Records from a dataset

════════════════════

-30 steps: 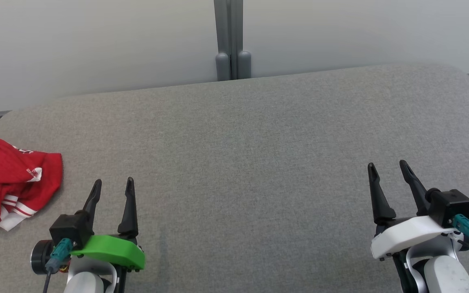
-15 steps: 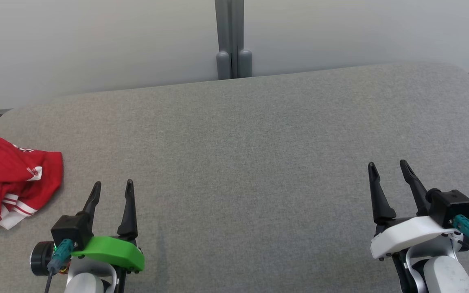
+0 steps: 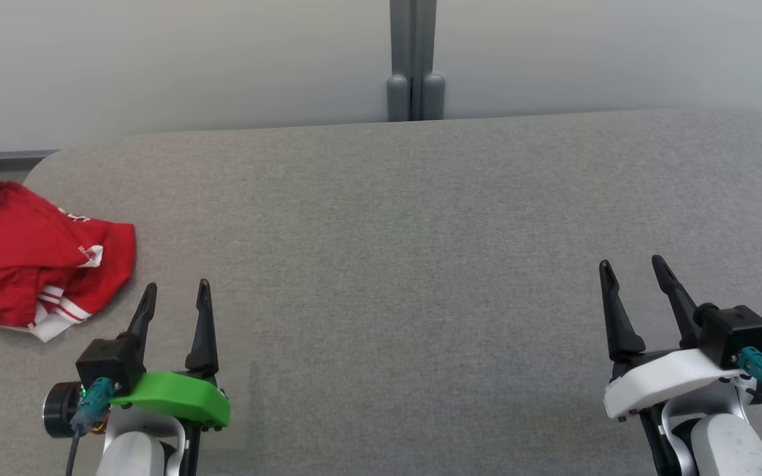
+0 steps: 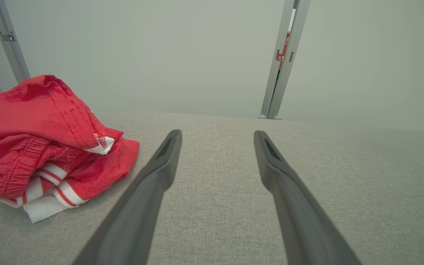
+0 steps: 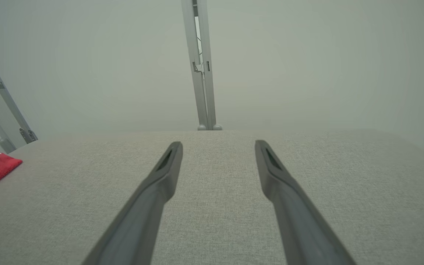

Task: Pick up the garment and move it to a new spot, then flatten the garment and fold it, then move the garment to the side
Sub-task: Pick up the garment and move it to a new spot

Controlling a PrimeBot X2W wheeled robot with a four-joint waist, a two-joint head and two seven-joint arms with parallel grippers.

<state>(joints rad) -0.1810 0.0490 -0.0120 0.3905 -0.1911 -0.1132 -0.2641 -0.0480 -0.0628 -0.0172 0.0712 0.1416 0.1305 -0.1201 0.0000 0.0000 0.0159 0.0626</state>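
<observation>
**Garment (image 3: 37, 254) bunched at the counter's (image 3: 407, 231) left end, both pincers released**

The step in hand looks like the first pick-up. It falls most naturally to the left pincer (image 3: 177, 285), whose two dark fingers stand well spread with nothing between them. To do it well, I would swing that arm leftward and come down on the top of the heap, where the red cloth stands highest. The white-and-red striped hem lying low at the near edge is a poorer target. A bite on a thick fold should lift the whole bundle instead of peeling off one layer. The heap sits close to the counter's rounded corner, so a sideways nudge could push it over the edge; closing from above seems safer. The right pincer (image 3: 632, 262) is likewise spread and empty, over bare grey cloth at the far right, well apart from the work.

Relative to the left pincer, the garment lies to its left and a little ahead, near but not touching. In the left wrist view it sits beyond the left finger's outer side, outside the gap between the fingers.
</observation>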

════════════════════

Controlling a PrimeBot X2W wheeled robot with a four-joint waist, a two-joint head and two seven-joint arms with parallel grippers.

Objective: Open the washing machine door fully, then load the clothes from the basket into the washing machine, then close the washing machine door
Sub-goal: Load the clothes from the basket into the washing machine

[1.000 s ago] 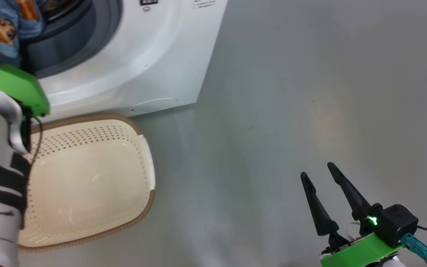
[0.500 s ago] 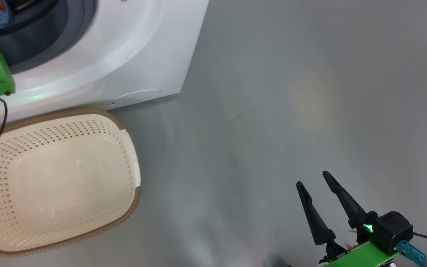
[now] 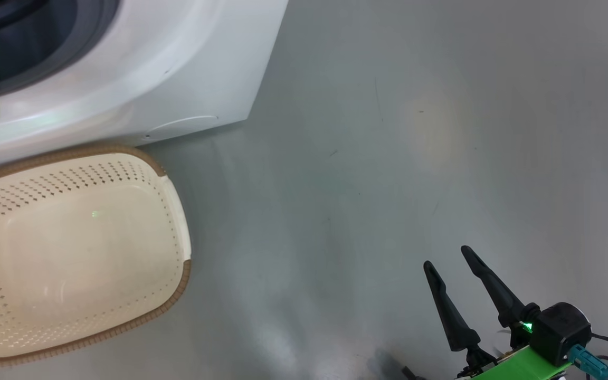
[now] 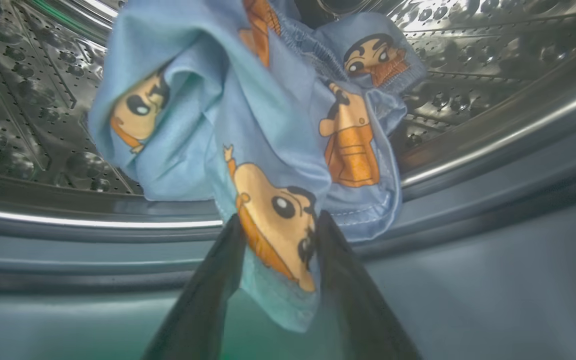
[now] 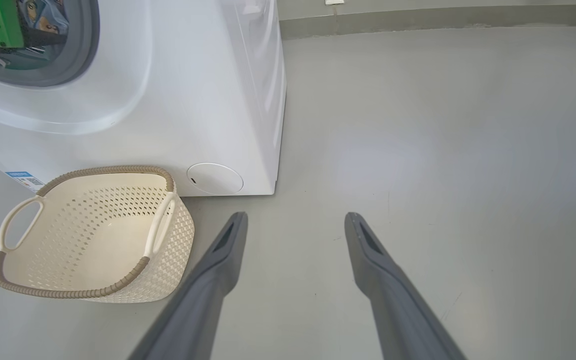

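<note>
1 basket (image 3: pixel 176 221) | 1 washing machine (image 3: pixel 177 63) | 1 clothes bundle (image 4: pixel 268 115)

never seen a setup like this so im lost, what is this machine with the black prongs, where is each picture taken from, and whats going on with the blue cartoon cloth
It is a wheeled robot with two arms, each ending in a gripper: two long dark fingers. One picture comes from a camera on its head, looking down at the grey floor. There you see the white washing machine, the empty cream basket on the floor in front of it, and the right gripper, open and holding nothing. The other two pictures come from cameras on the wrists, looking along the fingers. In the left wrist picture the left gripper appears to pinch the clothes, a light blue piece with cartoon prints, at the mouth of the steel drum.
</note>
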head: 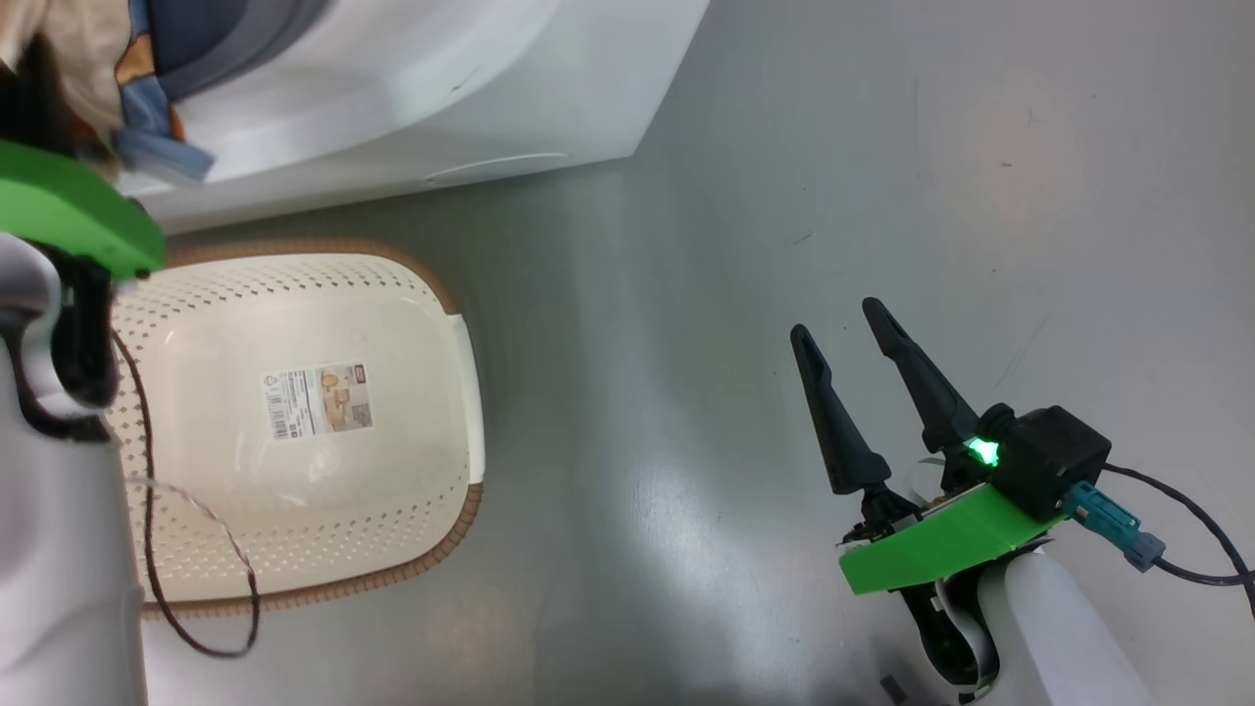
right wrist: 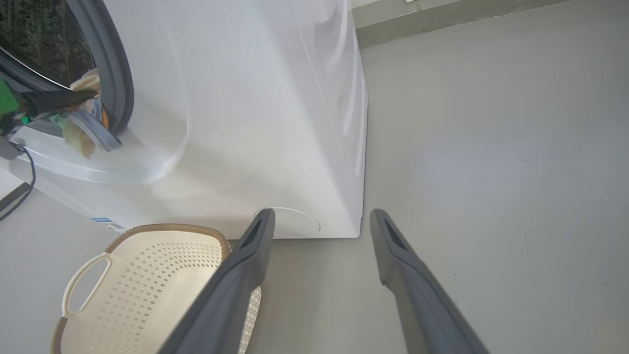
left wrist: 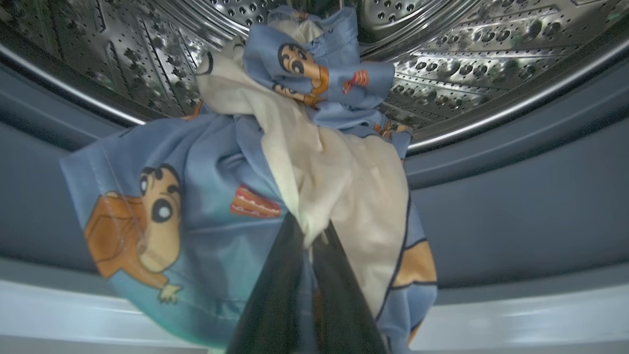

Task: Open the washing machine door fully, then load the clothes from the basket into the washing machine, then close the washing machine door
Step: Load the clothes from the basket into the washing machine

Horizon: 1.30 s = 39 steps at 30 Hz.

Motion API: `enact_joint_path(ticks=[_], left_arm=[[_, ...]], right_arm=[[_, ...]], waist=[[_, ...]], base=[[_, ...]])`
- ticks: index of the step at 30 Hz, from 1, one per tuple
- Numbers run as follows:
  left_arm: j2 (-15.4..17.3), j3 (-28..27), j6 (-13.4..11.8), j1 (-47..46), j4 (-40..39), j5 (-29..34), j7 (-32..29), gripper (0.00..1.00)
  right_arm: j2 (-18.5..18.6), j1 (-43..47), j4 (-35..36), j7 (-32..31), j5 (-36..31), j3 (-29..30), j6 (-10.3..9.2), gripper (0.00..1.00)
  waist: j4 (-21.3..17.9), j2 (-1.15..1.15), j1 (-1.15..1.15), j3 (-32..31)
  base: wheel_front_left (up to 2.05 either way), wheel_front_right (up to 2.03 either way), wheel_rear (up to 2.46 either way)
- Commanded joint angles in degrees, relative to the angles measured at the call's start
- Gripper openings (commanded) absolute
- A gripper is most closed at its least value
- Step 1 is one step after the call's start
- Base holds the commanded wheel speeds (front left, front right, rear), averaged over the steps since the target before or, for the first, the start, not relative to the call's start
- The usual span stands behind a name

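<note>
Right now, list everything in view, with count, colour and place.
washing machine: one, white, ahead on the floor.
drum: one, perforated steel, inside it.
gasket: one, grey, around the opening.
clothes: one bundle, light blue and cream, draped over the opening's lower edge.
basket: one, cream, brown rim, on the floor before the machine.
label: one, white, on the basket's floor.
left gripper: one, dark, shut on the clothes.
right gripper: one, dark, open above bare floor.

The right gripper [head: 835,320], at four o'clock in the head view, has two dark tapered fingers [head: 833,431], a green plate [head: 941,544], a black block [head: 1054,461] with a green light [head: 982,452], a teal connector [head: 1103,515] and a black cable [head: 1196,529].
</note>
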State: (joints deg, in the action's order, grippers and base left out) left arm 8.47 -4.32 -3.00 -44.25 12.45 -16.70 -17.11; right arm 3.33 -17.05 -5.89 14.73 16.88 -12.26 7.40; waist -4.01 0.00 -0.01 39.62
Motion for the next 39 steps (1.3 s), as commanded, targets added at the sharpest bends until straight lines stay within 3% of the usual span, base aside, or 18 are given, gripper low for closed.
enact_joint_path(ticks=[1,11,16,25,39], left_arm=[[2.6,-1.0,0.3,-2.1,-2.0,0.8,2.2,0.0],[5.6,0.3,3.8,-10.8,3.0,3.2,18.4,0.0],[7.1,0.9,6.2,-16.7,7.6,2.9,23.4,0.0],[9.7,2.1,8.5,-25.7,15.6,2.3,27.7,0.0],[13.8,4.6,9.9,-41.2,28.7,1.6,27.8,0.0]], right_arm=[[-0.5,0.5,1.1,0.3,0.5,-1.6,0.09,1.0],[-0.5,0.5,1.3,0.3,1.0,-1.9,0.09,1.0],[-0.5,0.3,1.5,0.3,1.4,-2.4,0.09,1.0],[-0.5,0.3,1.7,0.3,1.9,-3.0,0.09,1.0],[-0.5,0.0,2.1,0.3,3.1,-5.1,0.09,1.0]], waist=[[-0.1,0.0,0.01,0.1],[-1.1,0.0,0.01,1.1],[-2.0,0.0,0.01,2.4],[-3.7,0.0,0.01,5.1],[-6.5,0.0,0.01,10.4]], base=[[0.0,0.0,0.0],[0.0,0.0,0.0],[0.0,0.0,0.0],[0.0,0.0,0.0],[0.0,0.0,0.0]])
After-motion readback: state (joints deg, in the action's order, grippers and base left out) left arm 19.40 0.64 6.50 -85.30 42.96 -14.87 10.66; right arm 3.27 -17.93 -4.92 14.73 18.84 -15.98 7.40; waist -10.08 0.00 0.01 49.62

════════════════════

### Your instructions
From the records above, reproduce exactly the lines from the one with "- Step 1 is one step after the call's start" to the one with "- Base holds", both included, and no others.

### Result
- Step 1 is one step after the call's start
- Base holds the commanded wheel speeds (front left, front right, rear), averaged over the steps since the target before or, for the first, the start, not relative to the call's start

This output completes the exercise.